**Work instruction**
The expected output is the full data, repeated exactly, without pictures.

**Information shown**
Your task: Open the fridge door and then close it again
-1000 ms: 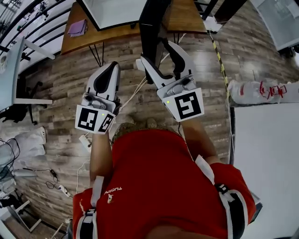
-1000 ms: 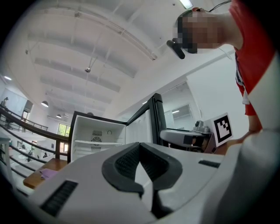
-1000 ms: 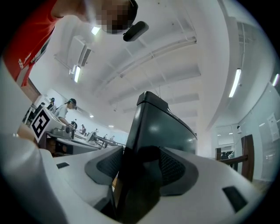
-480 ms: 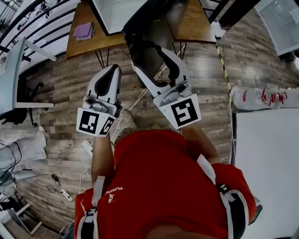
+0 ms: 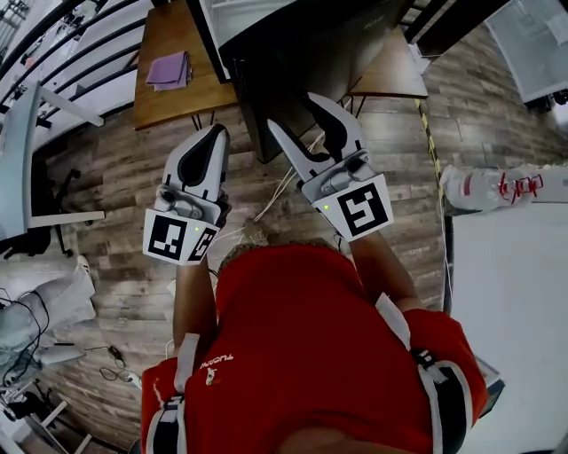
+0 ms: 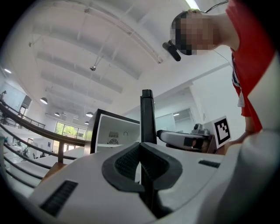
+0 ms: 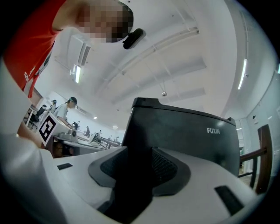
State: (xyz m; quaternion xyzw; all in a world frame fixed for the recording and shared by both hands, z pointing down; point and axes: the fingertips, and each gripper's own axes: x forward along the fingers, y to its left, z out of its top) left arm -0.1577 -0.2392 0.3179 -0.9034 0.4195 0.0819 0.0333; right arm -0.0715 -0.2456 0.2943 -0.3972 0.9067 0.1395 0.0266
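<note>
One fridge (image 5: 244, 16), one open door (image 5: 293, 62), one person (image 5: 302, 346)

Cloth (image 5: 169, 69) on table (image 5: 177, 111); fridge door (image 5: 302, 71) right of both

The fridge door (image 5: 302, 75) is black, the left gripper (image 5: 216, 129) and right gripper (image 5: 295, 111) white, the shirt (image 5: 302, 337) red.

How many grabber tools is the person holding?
2. The left gripper, shut, is over the wooden floor left of the fridge door; the right gripper is closing its jaws with that door's edge between them.
</note>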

**Problem solution**
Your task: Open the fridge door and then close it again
-1000 ms: 
-1000 ms: 
-1000 ms: 
-480 ms: 
+0 ms: 
+0 ms: 
+0 ms: 
State: (xyz m; quaternion xyzw; all in a world frame fixed for the recording and shared by both hands, z pointing down; point and axes: the fingertips, and each gripper's own axes: x forward along the fingers, y to its left, z out of its top) left arm -0.1577 -0.2392 0.3179 -0.9034 0.4195 0.0819 0.0333; right arm -0.0715 -0.2456 0.2943 -0.3972 0.9067 0.1395 0.0266
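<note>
One fridge (image 5: 244, 16), one open door (image 5: 293, 62), one person (image 5: 302, 346)

Cloth (image 5: 169, 69) on table (image 5: 177, 111); fridge door (image 5: 302, 71) right of both

The fridge door (image 5: 302, 75) is black, the left gripper (image 5: 216, 129) and right gripper (image 5: 295, 111) white, the shirt (image 5: 302, 337) red.

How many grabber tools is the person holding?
2. The left gripper, shut, is over the wooden floor left of the fridge door; the right gripper is closing its jaws with that door's edge between them.
</note>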

Nothing else remains in this exercise.